Etant à la tête du mouvement ayant le plus grand nombre de sièges parlementaires (Ennahdha), et dans la mesure où le parti qui a occupé la deuxième position aux législatives (Qalb Tounes) est, pour le moment, exclu du processus de formation du prochain gouvernement, Rached Ghannouchi aura certainement un mot non négligeable à dire lors des concertations. Et ce qui s’est passé aujourd’hui le confirme…
Par Cherif Ben Younès
Contraint de quitter ce matin, mardi, 28 janvier 2020, prématurément, la table des négociations avec les partis à Dar Dhiafa à Carthage, il s’est avéré qu’Elyes Fakhfakh, chargé de former le prochain gouvernement, était parti, en urgence, au domicile du président du mouvement Ennahdha, Rached Ghannouchi.

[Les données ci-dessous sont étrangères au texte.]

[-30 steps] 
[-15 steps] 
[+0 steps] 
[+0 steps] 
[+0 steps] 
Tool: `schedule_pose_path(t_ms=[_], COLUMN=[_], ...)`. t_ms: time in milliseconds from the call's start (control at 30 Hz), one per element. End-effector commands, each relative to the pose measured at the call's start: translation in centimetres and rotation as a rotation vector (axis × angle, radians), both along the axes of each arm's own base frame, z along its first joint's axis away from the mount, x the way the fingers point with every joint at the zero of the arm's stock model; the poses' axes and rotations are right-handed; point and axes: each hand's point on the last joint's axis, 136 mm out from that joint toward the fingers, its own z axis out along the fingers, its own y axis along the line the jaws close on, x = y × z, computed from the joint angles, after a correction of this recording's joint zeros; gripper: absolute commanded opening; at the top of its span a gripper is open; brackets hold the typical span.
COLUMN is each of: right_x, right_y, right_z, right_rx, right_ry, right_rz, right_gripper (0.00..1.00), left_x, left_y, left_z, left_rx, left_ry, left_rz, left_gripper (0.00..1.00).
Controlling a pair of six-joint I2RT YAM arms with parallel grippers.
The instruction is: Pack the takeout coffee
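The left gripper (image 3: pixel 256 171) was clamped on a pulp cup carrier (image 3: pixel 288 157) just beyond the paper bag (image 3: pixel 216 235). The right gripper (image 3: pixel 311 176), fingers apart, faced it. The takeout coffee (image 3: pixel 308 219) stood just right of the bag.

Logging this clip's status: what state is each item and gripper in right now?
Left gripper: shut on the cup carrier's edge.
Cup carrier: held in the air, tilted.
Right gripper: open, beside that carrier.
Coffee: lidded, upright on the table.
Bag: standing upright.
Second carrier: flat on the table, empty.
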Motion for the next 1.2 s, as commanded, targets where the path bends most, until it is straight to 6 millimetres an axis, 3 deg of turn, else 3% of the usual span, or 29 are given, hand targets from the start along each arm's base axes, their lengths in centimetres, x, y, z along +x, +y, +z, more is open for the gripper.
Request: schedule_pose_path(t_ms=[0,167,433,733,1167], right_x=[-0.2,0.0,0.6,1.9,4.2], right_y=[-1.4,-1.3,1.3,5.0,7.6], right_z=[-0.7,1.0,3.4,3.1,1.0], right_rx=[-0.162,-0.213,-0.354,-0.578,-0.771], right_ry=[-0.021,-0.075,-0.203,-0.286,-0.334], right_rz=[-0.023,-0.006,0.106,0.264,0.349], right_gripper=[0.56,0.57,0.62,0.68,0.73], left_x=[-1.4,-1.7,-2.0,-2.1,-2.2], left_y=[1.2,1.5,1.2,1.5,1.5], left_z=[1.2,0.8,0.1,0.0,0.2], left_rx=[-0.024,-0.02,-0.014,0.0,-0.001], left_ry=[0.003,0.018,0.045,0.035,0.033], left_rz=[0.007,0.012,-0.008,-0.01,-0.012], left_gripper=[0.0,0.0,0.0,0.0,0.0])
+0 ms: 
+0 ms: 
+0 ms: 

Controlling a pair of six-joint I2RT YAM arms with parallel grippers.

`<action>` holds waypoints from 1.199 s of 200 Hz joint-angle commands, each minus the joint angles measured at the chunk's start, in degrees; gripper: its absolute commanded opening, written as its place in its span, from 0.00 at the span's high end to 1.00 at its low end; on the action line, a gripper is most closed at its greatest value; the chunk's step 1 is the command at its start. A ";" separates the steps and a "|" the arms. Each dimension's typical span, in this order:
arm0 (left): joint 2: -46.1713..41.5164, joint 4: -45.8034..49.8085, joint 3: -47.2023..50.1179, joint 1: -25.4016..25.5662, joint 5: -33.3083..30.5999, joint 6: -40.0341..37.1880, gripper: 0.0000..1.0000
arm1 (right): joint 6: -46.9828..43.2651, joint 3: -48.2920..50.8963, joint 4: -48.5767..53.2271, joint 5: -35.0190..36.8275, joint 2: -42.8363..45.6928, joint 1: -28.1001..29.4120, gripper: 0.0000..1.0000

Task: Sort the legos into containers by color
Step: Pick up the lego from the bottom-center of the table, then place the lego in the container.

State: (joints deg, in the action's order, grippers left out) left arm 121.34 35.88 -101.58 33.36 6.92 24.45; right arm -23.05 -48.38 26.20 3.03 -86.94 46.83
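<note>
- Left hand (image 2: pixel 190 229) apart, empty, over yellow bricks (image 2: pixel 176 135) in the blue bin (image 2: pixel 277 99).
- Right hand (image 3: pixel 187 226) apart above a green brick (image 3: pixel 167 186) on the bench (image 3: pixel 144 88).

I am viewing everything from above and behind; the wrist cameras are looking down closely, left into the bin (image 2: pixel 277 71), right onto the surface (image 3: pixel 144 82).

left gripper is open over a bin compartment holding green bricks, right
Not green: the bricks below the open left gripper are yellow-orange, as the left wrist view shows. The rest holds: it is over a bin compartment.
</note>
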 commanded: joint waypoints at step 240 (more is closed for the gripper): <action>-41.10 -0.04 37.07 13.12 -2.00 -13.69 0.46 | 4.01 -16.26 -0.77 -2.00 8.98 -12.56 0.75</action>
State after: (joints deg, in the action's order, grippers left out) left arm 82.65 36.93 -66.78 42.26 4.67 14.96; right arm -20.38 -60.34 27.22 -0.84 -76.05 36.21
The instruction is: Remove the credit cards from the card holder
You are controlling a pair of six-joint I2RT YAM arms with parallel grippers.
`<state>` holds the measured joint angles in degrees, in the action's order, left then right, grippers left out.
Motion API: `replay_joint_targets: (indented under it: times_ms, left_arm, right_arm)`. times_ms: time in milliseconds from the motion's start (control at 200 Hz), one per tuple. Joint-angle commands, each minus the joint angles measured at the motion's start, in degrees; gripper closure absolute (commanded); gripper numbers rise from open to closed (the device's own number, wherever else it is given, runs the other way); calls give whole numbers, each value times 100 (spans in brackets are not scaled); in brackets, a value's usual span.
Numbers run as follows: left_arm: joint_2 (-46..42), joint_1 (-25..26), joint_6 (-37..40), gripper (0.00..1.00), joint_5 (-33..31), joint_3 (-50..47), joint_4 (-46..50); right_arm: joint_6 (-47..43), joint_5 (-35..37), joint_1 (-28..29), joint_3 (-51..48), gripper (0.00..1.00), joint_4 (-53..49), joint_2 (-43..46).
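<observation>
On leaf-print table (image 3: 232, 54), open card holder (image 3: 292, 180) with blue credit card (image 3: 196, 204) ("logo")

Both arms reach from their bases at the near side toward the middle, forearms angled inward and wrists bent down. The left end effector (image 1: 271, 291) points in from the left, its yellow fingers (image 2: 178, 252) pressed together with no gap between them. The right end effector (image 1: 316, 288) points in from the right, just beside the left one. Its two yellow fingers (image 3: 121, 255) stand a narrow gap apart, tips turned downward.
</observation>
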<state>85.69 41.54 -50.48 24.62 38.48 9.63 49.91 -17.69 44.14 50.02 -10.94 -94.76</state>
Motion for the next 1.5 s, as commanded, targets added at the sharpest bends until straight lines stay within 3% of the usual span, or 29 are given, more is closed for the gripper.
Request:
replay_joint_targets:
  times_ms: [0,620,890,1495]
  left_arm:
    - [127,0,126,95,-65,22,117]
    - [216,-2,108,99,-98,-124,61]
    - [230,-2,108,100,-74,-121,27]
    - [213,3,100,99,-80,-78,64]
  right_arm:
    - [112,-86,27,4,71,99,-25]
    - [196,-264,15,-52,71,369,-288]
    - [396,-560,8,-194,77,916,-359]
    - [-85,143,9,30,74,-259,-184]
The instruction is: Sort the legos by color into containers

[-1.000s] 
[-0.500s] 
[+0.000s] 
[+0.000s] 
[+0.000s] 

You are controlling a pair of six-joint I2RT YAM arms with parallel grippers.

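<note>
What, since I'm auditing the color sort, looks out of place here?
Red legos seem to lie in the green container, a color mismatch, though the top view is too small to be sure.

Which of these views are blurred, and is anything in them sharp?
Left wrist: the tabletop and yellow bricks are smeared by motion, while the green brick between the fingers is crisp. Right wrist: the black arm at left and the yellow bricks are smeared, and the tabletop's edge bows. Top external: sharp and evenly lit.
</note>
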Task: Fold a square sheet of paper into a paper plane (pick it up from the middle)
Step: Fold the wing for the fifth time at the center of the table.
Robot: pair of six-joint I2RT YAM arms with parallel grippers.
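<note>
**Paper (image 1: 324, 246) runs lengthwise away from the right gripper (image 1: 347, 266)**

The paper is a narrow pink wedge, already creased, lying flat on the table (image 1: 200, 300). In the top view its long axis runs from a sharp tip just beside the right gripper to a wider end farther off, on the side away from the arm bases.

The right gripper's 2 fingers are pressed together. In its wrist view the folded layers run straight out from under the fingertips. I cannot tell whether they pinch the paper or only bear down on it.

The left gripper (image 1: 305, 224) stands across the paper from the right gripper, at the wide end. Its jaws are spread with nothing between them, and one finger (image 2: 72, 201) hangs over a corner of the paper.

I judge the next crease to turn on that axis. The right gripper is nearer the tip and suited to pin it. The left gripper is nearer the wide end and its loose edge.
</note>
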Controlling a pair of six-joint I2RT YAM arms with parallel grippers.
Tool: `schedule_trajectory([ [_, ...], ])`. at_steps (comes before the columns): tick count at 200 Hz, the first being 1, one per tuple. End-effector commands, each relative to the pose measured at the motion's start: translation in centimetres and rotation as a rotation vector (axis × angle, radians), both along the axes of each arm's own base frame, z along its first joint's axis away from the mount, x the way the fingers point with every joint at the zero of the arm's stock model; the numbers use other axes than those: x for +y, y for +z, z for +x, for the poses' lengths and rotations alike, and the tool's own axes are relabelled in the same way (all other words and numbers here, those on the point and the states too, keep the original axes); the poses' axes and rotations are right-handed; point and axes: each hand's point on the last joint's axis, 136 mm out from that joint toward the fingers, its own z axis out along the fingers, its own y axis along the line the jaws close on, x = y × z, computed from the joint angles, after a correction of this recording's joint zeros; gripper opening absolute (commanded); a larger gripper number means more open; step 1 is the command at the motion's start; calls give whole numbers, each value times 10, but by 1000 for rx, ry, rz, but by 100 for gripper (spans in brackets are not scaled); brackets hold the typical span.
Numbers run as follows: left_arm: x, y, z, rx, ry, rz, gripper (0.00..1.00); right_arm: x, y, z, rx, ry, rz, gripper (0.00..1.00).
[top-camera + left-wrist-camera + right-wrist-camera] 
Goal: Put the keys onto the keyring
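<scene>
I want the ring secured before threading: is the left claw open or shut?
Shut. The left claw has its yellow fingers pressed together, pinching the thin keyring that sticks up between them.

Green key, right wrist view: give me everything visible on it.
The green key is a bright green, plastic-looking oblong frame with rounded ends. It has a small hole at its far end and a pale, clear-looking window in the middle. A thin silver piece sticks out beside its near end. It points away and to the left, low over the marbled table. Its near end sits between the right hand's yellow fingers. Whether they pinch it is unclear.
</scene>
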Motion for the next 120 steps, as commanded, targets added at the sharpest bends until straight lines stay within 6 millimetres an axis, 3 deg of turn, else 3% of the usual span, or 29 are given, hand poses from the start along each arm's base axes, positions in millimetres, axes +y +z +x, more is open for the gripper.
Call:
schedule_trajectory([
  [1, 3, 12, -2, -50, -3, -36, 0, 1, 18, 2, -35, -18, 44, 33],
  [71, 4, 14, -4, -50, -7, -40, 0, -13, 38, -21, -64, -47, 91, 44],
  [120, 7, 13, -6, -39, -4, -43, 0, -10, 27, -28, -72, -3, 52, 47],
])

Le dirigeant islamiste joue au chef suprême
L’objet de la rencontre demeure assez mystérieux mais on sait que l’entretien a évidemment porté sur la constitution du prochain gouvernement et que son «urgence» était due au fait que le leader islamiste, qui est également président de l’Assemblée des représentants du peuple (ARP), devait partir, dans la foulée, à l’étranger, pour… «une mission parlementaire».
Un épisode qui symbolise l’importance du rôle que joue l’islamiste dans le processus de formation du gouvernement. C’est lui le chef: on ne le sait que trop et on ne cesse de nous le prouver. Mais est-ce que cela justifie «l’abandon» des concertations officielles conduites par le chef du gouvernement désigné, ainsi que son déplacement au domicile de Ghannouchi, plutôt que l’inverse ? Pas sûr. Il y a comme une nouvelle manœuvre malsaine de la part d’Ennahdha pour peser sur la décision nationale, et pas toujours à dans le bon sens.
L’Etat à l’épreuve de la double casquette de Ghannouchi
Cela pourrait, par ailleurs, raviver la polémique concernant la double-tâche exercée par Rached Ghannouchi, à savoir la présidence d’Ennahdha et celle de l’ARP, avec ce que cela engendre en termes de contraintes qui accompagnent inévitablement les efforts de conciliation entre les deux rôles, et dont on a vu une démonstration aujourd’hui. L’impact négatif de cette double casquette ou de ce jeu de rôles sur le bon fonctionnement de l’Etat nous sont prouvés un peu plus chaque jour.
A noter que M. Fakhfakh a chargé Hédi Dammak de le remplacer, pendant son absence, à Dar Dhiafa, et que, pour le coup, ce dernier est désormais pressenti pour être son futur chef de cabinet s’il obtient la confiance du parlement.